• [Your goal]:
Transcribe every entry exactly; the images stay out.

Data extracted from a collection
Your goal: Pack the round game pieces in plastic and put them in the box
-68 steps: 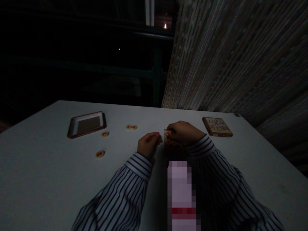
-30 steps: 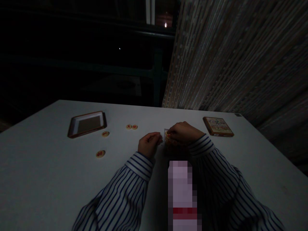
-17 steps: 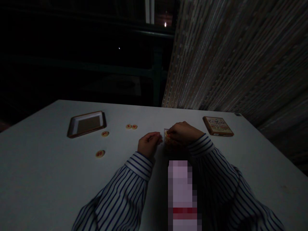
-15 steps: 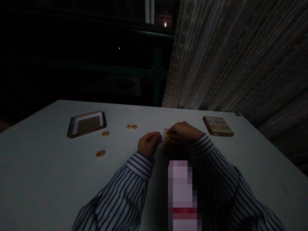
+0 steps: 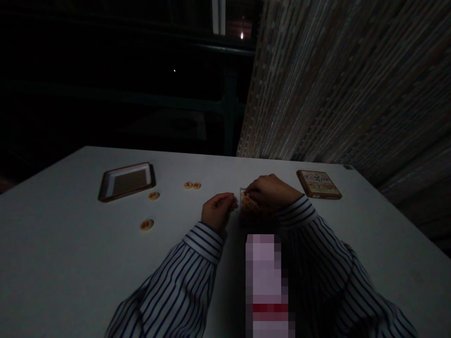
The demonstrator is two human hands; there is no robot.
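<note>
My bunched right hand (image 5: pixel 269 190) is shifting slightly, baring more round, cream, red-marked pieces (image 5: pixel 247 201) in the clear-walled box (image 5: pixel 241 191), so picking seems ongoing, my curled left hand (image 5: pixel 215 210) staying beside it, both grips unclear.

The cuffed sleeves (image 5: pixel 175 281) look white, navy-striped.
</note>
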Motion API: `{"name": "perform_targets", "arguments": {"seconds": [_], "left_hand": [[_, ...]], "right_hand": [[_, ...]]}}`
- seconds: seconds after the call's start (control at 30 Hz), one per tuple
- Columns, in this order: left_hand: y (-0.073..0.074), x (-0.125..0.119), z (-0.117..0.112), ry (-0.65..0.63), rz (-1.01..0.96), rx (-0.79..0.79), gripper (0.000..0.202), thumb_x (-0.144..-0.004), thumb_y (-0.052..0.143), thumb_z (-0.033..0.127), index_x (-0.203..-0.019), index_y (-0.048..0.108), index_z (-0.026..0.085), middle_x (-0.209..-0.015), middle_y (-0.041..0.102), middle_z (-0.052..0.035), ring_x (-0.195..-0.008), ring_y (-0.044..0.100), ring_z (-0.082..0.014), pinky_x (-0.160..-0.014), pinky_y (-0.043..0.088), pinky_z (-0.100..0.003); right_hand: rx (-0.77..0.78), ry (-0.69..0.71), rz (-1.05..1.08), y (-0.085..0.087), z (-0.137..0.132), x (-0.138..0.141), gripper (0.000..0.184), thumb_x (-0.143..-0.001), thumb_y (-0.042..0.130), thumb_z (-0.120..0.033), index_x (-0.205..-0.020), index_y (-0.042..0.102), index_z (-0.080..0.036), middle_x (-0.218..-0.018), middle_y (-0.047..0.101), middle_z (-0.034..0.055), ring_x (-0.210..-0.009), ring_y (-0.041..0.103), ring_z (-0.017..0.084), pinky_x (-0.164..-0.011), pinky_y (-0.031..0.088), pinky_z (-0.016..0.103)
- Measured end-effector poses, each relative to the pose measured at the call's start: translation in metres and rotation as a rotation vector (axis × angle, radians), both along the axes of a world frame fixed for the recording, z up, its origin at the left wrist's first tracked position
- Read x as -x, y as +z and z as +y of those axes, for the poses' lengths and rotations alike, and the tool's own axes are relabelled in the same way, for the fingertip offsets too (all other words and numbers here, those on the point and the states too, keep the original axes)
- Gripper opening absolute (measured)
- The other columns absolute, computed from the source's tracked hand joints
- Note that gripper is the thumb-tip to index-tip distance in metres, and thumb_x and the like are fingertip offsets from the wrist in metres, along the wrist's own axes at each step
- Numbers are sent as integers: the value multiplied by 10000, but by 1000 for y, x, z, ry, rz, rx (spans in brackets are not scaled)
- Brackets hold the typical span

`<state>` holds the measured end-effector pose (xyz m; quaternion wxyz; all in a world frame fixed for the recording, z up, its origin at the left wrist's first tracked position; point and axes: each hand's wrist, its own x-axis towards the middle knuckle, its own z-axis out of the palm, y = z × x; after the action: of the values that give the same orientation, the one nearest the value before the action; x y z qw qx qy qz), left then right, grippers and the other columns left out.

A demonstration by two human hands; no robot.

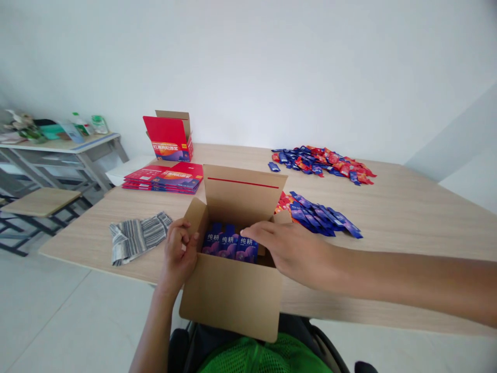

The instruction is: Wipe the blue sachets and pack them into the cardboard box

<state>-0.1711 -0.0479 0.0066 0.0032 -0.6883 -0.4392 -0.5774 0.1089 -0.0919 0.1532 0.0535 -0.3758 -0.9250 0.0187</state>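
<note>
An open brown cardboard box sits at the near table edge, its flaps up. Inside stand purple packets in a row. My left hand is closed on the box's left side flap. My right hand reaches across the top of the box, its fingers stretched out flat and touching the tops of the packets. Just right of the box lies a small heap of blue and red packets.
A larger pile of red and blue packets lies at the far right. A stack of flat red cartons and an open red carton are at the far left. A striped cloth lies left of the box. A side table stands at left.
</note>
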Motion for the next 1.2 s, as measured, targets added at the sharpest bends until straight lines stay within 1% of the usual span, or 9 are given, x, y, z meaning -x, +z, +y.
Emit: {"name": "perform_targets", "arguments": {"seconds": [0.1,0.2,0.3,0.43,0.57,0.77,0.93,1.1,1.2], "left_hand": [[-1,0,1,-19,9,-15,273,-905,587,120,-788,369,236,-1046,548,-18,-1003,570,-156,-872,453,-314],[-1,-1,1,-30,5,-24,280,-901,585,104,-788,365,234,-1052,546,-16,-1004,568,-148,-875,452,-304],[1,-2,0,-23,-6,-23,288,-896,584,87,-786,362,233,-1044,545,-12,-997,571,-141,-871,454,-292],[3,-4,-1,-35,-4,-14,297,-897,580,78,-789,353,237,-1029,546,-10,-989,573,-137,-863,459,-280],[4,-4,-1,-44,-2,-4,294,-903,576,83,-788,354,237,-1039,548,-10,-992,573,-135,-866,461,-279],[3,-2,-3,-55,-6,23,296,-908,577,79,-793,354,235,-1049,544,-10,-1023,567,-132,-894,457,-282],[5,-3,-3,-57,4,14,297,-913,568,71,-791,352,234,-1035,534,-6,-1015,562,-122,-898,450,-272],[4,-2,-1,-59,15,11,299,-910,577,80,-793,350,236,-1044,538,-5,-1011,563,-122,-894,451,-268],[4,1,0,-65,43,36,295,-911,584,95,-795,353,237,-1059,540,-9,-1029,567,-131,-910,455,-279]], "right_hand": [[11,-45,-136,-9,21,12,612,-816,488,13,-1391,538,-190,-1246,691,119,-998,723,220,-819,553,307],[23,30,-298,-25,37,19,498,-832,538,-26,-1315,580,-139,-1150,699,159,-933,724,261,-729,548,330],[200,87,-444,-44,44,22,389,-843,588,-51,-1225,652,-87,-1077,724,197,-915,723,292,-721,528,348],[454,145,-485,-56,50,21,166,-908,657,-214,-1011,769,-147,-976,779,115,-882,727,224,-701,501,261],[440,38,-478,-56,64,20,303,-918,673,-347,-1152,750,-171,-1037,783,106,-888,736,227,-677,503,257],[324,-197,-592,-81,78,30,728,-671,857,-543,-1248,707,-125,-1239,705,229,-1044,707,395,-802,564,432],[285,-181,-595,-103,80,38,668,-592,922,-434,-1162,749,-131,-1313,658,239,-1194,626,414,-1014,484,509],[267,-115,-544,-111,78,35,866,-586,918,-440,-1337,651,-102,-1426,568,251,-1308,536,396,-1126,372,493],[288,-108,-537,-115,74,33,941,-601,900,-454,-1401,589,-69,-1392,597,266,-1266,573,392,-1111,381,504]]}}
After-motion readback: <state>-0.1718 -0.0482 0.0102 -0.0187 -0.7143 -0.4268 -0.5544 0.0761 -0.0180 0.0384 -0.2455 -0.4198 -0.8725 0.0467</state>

• [Output of the task]:
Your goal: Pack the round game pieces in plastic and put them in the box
-68 steps: 
-30 steps: 
-17 steps: 
-15 steps: 
+0 steps: 
The demonstrator is two human hands; there is no robot.
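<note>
My bunched right hand (image 5: pixel 269 190) is shifting slightly, baring more round, cream, red-marked pieces (image 5: pixel 247 201) in the clear-walled box (image 5: pixel 241 191), so picking seems ongoing, my curled left hand (image 5: pixel 215 210) staying beside it, both grips unclear.

The cuffed sleeves (image 5: pixel 175 281) look white, navy-striped.
</note>
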Motion API: `{"name": "perform_targets", "arguments": {"seconds": [_], "left_hand": [[_, ...]], "right_hand": [[_, ...]]}}`
- seconds: seconds after the call's start (control at 30 Hz), one per tuple
- Columns, in this order: left_hand: y (-0.073..0.074), x (-0.125..0.119), z (-0.117..0.112), ry (-0.65..0.63), rz (-1.01..0.96), rx (-0.79..0.79), gripper (0.000..0.202), thumb_x (-0.144..-0.004), thumb_y (-0.052..0.143), thumb_z (-0.033..0.127), index_x (-0.203..-0.019), index_y (-0.048..0.108), index_z (-0.026..0.085), middle_x (-0.209..-0.015), middle_y (-0.041..0.102), middle_z (-0.052..0.035), ring_x (-0.195..-0.008), ring_y (-0.044..0.100), ring_z (-0.082..0.014), pinky_x (-0.160..-0.014), pinky_y (-0.043..0.088), pinky_z (-0.100..0.003); right_hand: rx (-0.77..0.78), ry (-0.69..0.71), rz (-1.05..1.08), y (-0.085..0.087), z (-0.137..0.132), x (-0.138..0.141), gripper (0.000..0.184), thumb_x (-0.143..-0.001), thumb_y (-0.042..0.130), thumb_z (-0.120..0.033), index_x (-0.205..-0.020), index_y (-0.042..0.102), index_z (-0.080..0.036), middle_x (-0.218..-0.018), middle_y (-0.047..0.101), middle_z (-0.034..0.055), ring_x (-0.210..-0.009), ring_y (-0.041..0.103), ring_z (-0.017..0.084), pinky_x (-0.164..-0.011), pinky_y (-0.031..0.088), pinky_z (-0.016..0.103)
- Measured end-effector poses, each relative to the pose measured at the call's start: translation in metres and rotation as a rotation vector (axis × angle, radians), both along the axes of a world frame fixed for the recording, z up, its origin at the left wrist's first tracked position
- Read x as -x, y as +z and z as +y of those axes, for the poses' lengths and rotations alike, and the tool's own axes are relabelled in the same way, for the fingertip offsets too (all other words and numbers here, those on the point and the states too, keep the original axes)
- Gripper opening absolute (measured)
- The other columns absolute, computed from the source's tracked hand joints
- Note that gripper is the thumb-tip to index-tip distance in metres, and thumb_x and the like are fingertip offsets from the wrist in metres, along the wrist's own axes at each step
- Numbers are sent as integers: the value multiplied by 10000, but by 1000 for y, x, z, ry, rz, rx (spans in brackets are not scaled)
- Brackets hold the typical span

`<state>` holds the measured end-effector pose (xyz m; quaternion wxyz; all in a world frame fixed for the recording, z up, its origin at the left wrist's first tracked position; point and axes: each hand's wrist, its own x-axis towards the middle knuckle, its own z-axis out of the palm, y = z × x; after the action: of the values that give the same orientation, the one nearest the value before the action; x y z qw qx qy qz), left then right, grippers and the other columns left out.

A demonstration by two human hands; no robot.


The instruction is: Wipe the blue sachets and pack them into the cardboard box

<state>-0.1711 -0.0479 0.0066 0.0032 -0.6883 -0.4392 -0.5774 0.1089 -0.0919 0.1532 0.0535 -0.3758 -0.9250 0.0187</state>
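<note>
An open brown cardboard box sits at the near table edge, its flaps up. Inside stand purple packets in a row. My left hand is closed on the box's left side flap. My right hand reaches across the top of the box, its fingers stretched out flat and touching the tops of the packets. Just right of the box lies a small heap of blue and red packets.
A larger pile of red and blue packets lies at the far right. A stack of flat red cartons and an open red carton are at the far left. A striped cloth lies left of the box. A side table stands at left.
</note>
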Motion for the next 1.2 s, as measured, targets added at the sharpest bends until straight lines stay within 1% of the usual span, or 9 are given, x, y, z meaning -x, +z, +y.
Emit: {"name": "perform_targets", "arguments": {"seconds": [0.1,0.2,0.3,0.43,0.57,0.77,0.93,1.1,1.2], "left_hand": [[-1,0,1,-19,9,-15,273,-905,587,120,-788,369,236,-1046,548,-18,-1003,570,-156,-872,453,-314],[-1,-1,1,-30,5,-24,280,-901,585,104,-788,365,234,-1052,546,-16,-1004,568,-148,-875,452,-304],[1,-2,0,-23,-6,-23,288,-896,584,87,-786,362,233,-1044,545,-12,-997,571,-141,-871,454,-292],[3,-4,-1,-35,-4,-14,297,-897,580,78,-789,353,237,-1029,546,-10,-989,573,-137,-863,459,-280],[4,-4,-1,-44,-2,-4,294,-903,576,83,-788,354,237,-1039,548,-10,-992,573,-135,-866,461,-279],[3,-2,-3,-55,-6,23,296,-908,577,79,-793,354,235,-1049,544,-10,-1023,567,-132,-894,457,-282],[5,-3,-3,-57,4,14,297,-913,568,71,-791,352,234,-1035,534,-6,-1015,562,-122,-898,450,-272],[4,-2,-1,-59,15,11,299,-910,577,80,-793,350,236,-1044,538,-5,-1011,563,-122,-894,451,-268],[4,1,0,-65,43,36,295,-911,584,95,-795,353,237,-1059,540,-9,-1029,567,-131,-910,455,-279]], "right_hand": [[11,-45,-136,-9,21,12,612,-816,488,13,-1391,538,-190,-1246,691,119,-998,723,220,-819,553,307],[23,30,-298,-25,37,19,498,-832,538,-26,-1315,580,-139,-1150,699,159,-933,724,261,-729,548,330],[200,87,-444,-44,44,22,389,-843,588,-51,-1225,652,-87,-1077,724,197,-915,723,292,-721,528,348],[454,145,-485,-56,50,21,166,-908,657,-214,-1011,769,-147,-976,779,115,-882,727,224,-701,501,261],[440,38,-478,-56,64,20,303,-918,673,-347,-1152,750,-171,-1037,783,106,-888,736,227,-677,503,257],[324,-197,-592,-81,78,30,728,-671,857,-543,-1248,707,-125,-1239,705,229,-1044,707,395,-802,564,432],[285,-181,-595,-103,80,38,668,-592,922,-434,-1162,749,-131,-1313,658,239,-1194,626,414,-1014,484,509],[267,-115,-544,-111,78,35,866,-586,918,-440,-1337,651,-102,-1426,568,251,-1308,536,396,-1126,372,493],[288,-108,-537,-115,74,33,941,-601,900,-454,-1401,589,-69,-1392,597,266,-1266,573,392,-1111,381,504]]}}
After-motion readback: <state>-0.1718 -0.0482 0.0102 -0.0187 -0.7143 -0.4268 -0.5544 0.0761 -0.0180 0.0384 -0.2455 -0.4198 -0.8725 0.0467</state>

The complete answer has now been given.